● What you will do
Exact copies of all the records below should be returned.

┌─ Records provided

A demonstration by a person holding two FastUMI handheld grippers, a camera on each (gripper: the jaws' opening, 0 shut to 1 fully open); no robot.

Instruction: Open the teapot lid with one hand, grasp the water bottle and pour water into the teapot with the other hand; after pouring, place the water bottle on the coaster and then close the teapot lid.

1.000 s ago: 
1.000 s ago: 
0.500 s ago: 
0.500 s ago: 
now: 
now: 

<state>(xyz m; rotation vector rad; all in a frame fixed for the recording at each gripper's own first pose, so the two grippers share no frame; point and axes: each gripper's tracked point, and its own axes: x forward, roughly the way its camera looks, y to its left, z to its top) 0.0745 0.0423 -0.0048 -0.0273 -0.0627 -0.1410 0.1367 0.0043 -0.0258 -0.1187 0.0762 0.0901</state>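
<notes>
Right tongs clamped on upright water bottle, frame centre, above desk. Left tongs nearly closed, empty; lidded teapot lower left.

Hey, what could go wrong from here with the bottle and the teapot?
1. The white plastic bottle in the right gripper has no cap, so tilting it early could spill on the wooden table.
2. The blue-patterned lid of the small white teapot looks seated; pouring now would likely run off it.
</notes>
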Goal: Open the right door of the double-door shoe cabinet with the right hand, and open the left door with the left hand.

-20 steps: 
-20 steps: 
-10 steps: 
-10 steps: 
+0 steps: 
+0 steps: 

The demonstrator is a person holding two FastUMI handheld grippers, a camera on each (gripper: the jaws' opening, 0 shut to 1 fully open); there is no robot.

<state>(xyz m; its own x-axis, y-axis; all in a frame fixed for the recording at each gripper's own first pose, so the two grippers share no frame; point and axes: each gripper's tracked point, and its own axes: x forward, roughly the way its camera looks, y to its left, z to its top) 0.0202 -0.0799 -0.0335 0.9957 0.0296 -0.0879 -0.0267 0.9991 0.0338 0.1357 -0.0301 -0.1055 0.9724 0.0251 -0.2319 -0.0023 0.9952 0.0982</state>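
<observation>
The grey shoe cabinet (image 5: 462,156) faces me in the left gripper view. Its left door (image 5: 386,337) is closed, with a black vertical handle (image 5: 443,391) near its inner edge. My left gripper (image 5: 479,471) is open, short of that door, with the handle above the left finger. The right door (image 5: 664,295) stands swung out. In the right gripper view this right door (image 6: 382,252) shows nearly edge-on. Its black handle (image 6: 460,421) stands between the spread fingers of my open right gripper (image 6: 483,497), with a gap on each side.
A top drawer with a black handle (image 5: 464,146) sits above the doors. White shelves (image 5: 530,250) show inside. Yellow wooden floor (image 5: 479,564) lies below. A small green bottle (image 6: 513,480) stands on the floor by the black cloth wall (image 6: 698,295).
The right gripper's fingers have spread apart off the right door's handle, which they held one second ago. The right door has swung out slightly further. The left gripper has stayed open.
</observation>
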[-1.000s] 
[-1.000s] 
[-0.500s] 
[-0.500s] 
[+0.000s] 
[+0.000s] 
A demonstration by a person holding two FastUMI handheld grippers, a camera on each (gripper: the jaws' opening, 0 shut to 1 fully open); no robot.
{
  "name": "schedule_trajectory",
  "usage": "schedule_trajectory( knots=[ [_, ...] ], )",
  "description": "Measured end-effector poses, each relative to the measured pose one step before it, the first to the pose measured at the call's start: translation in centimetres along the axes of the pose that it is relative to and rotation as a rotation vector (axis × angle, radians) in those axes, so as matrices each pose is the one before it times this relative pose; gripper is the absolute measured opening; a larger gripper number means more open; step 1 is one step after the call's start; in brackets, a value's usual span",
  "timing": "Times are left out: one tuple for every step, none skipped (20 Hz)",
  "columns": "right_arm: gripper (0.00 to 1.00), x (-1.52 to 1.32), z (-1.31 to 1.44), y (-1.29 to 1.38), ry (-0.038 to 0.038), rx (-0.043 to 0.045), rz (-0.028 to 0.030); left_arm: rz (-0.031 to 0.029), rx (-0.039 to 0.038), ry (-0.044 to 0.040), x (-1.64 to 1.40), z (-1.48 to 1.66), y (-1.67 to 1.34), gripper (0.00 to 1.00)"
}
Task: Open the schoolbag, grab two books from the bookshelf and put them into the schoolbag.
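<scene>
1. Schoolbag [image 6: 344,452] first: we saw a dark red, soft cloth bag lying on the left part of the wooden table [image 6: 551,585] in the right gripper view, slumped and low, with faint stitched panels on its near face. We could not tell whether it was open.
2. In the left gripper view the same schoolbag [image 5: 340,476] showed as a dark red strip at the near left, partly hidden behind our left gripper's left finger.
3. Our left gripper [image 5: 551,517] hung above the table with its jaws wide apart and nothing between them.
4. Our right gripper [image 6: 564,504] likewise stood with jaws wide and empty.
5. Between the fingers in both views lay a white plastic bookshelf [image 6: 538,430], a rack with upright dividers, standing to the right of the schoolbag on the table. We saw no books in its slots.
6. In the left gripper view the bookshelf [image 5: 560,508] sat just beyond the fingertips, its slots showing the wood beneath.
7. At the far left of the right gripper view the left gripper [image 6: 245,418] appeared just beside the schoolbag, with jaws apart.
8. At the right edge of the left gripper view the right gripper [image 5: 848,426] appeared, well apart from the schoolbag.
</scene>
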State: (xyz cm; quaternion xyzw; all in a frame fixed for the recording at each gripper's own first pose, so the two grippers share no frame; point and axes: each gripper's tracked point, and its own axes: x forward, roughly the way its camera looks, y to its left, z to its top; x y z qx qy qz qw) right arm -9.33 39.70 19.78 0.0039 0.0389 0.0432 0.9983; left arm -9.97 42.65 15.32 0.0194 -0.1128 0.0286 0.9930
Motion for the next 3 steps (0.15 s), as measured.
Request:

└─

● Output below
A demonstration by a person holding two FastUMI handheld grippers, a camera on each (gripper: the jaws' opening, 0 shut to 1 fully open); no robot.

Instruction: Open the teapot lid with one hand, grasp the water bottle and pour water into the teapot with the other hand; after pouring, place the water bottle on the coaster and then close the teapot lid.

1.000 s ago: 
1.000 s ago: 
0.500 s ago: 
0.500 s ago: 
now: 
now: 

<state>(xyz m; rotation vector rad; all in a frame fixed for the recording at each gripper's own first pose, so the two grippers share no frame; point and axes: each gripper's tracked point, and its own axes: x forward, roughly the way its camera looks, y to its left, z to its top) 0.0745 0.0423 -0.0048 -0.0273 -0.0627 -0.1410 0.1367 0.0043 -0.0258 -0.1187 0.0762 0.0901</state>
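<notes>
Right tongs clamped on upright water bottle, frame centre, above desk. Left tongs nearly closed, empty; lidded teapot lower left.

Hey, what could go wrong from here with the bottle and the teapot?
1. The white plastic bottle in the right gripper has no cap, so tilting it early could spill on the wooden table.
2. The blue-patterned lid of the small white teapot looks seated; pouring now would likely run off it.
</notes>
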Goal: Open the right door of the double-door shoe cabinet with the right hand, and open the left door with the left hand.

-20 steps: 
-20 steps: 
-10 steps: 
-10 steps: 
+0 steps: 
+0 steps: 

The demonstrator is a person holding two FastUMI handheld grippers, a camera on each (gripper: the jaws' opening, 0 shut to 1 fully open); there is no robot.

<state>(xyz m; its own x-axis, y-axis; all in a frame fixed for the recording at each gripper's own first pose, so the two grippers share no frame; point and axes: each gripper's tracked point, and its own axes: x forward, roughly the way its camera looks, y to its left, z to its top) 0.0202 -0.0799 -0.0335 0.9957 0.0296 -0.0879 -0.0267 0.9991 0.0338 0.1357 -0.0301 -0.1055 0.9724 0.0251 -0.2319 -0.0023 0.9952 0.0982</state>
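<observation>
The grey shoe cabinet (image 5: 462,156) faces me in the left gripper view. Its left door (image 5: 386,337) is closed, with a black vertical handle (image 5: 443,391) near its inner edge. My left gripper (image 5: 479,471) is open, short of that door, with the handle above the left finger. The right door (image 5: 664,295) stands swung out. In the right gripper view this right door (image 6: 382,252) shows nearly edge-on. Its black handle (image 6: 460,421) stands between the spread fingers of my open right gripper (image 6: 483,497), with a gap on each side.
A top drawer with a black handle (image 5: 464,146) sits above the doors. White shelves (image 5: 530,250) show inside. Yellow wooden floor (image 5: 479,564) lies below. A small green bottle (image 6: 513,480) stands on the floor by the black cloth wall (image 6: 698,295).
The right gripper's fingers have spread apart off the right door's handle, which they held one second ago. The right door has swung out slightly further. The left gripper has stayed open.
</observation>
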[-1.000s] 
[-1.000s] 
[-0.500s] 
[-0.500s] 
[+0.000s] 
[+0.000s] 
A demonstration by a person holding two FastUMI handheld grippers, a camera on each (gripper: the jaws' opening, 0 shut to 1 fully open); no robot.
{
  "name": "schedule_trajectory",
  "usage": "schedule_trajectory( knots=[ [_, ...] ], )",
  "description": "Measured end-effector poses, each relative to the measured pose one step before it, the first to the pose measured at the call's start: translation in centimetres along the axes of the pose that it is relative to and rotation as a rotation vector (axis × angle, radians) in those axes, so as matrices each pose is the one before it times this relative pose; gripper is the absolute measured opening; a larger gripper number means more open; step 1 is one step after the call's start; in brackets, a value's usual span",
  "timing": "Times are left out: one tuple for every step, none skipped (20 Hz)",
  "columns": "right_arm: gripper (0.00 to 1.00), x (-1.52 to 1.32), z (-1.31 to 1.44), y (-1.29 to 1.38), ry (-0.038 to 0.038), rx (-0.043 to 0.045), rz (-0.028 to 0.030); left_arm: rz (-0.031 to 0.029), rx (-0.039 to 0.038), ry (-0.044 to 0.040), x (-1.64 to 1.40), z (-1.48 to 1.66), y (-1.67 to 1.34), gripper (0.00 to 1.00)"
}
Task: Open the schoolbag, grab two books from the bookshelf and put them into the schoolbag.
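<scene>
1. Schoolbag [image 6: 344,452] first: we saw a dark red, soft cloth bag lying on the left part of the wooden table [image 6: 551,585] in the right gripper view, slumped and low, with faint stitched panels on its near face. We could not tell whether it was open.
2. In the left gripper view the same schoolbag [image 5: 340,476] showed as a dark red strip at the near left, partly hidden behind our left gripper's left finger.
3. Our left gripper [image 5: 551,517] hung above the table with its jaws wide apart and nothing between them.
4. Our right gripper [image 6: 564,504] likewise stood with jaws wide and empty.
5. Between the fingers in both views lay a white plastic bookshelf [image 6: 538,430], a rack with upright dividers, standing to the right of the schoolbag on the table. We saw no books in its slots.
6. In the left gripper view the bookshelf [image 5: 560,508] sat just beyond the fingertips, its slots showing the wood beneath.
7. At the far left of the right gripper view the left gripper [image 6: 245,418] appeared just beside the schoolbag, with jaws apart.
8. At the right edge of the left gripper view the right gripper [image 5: 848,426] appeared, well apart from the schoolbag.
</scene>
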State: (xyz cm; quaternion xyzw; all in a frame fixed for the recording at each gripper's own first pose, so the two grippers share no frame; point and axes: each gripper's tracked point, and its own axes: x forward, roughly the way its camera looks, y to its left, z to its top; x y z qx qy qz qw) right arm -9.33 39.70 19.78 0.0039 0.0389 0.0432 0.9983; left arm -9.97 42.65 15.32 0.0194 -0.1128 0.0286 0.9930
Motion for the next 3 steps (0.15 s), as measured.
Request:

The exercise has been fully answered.